This approach is particularly useful for personal computers, homelab, NAS, office machines, or any device behind NAT that you do not control the router. VPS can also use it, but VPS already has a public IP and can open ports freely, so tunnel is less necessary.

What is Cloudflare Tunnel?

Cloudflare Tunnel (formerly called Argo Tunnel) allows you to connect your computer to Cloudflare network without opening any ports to the internet. How it works:

  1. You install cloudflared on your machine.
  2. cloudflared creates an outbound connection (from your machine out) to Cloudflare edge.
  3. When there is a request to your domain, Cloudflare routes traffic through that tunnel to your machine.
  4. Your machine processes the request and returns the response back through the tunnel.

The machine does not need to listen on any public port. All connections are outbound, so firewalls can block all inbound traffic while everything still works normally.

Why use Cloudflare Tunnel?

The most common question is: “I can just open ports and use Nginx reverse proxy, why use tunnel?” With VPS, that is true, opening ports is not difficult. But with home computers or homelab, it is different.
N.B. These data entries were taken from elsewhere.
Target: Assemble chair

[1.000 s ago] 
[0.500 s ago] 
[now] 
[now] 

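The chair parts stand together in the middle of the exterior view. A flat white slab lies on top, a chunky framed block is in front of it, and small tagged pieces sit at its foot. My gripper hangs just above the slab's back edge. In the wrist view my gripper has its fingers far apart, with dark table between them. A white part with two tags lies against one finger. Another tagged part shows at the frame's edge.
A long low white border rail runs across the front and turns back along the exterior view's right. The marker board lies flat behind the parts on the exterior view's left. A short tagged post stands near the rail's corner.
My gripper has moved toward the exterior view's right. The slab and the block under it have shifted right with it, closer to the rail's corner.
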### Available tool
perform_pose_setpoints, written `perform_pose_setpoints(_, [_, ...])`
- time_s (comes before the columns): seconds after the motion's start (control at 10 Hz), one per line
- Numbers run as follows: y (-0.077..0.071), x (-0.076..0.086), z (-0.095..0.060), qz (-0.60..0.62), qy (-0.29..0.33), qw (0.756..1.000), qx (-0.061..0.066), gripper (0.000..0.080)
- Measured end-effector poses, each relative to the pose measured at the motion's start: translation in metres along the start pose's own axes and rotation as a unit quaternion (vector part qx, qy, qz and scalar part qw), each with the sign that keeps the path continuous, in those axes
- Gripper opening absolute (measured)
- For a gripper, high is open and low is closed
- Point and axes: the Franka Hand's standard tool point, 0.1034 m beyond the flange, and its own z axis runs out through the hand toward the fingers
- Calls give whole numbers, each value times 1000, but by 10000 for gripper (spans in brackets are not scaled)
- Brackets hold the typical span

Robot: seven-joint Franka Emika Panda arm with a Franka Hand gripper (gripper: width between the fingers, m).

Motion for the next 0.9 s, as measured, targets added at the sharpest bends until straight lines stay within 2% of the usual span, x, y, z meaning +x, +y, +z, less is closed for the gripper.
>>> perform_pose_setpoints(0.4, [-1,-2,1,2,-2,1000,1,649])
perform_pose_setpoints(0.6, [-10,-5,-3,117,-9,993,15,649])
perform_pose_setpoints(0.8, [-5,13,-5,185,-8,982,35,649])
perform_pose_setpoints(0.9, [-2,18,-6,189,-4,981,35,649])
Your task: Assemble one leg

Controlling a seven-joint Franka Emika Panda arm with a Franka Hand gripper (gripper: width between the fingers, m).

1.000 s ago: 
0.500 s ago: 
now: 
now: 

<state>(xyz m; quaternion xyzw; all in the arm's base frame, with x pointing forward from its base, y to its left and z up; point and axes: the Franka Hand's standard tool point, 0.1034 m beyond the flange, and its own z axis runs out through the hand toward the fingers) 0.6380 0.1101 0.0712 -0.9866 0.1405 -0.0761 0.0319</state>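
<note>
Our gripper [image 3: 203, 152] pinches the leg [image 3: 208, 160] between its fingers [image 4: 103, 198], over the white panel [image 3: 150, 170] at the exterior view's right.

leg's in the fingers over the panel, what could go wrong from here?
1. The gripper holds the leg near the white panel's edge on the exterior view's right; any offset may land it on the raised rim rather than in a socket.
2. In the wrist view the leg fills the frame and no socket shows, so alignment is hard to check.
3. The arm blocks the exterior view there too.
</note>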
  • ISP blocks ports or multiple NAT layers. Most home internet packages in Vietnam do not allow you to open ports 80/443. Sometimes ISP modems are behind CGNAT, you cannot port forward even if you want to. Tunnel bypasses all these barriers because connections go out, no one needs to connect in.
  • No need for static IP, no need for public IP. Home machines only need internet access. No need to request static IP from ISP, no need to use DDNS.
  • Much more secure. Your machine does not open any ports to the internet. No one can scan, no one can brute force. Machine is like “invisible” on the internet.
  • Automatic SSL. Cloudflare handles all SSL certificate parts. You do not need to install Let’s Encrypt or manually renew certificates.
  • Free. Cloudflare Tunnel is completely free, even on Free plan.

What to use tunnel for?

The most common use cases:

  • Access home NAS (Synology, QNAP) from outside without QuickConnect or opening ports on modem.
  • Share app in development for clients or team to see, instead of deploying to server just for demo. Run localhost:3000 then tunnel it out, done.
  • Homelab: expose Plex, Jellyfin, Home Assistant, Nextcloud, Grafana, or any service running on home machine.
  • Office machines behind corporate firewall that you do not control.
  • Raspberry Pi running web apps, IoT dashboards, or anything with HTTP interface.

Installing cloudflared

You need to install cloudflared on the machine you want to expose. This is the daemon that maintains tunnel connection with Cloudflare. Depending on your operating system, choose the appropriate installation method below.

Windows

The fastest way is using winget (available on Windows 10/11):

winget install --id Cloudflare.cloudflared

Or download the .exe file directly:

After downloading, you can run directly from the download folder or add to PATH to call from anywhere. To install as Windows service:

cloudflared.exe service install eyJhIjoixxxxxxxxx...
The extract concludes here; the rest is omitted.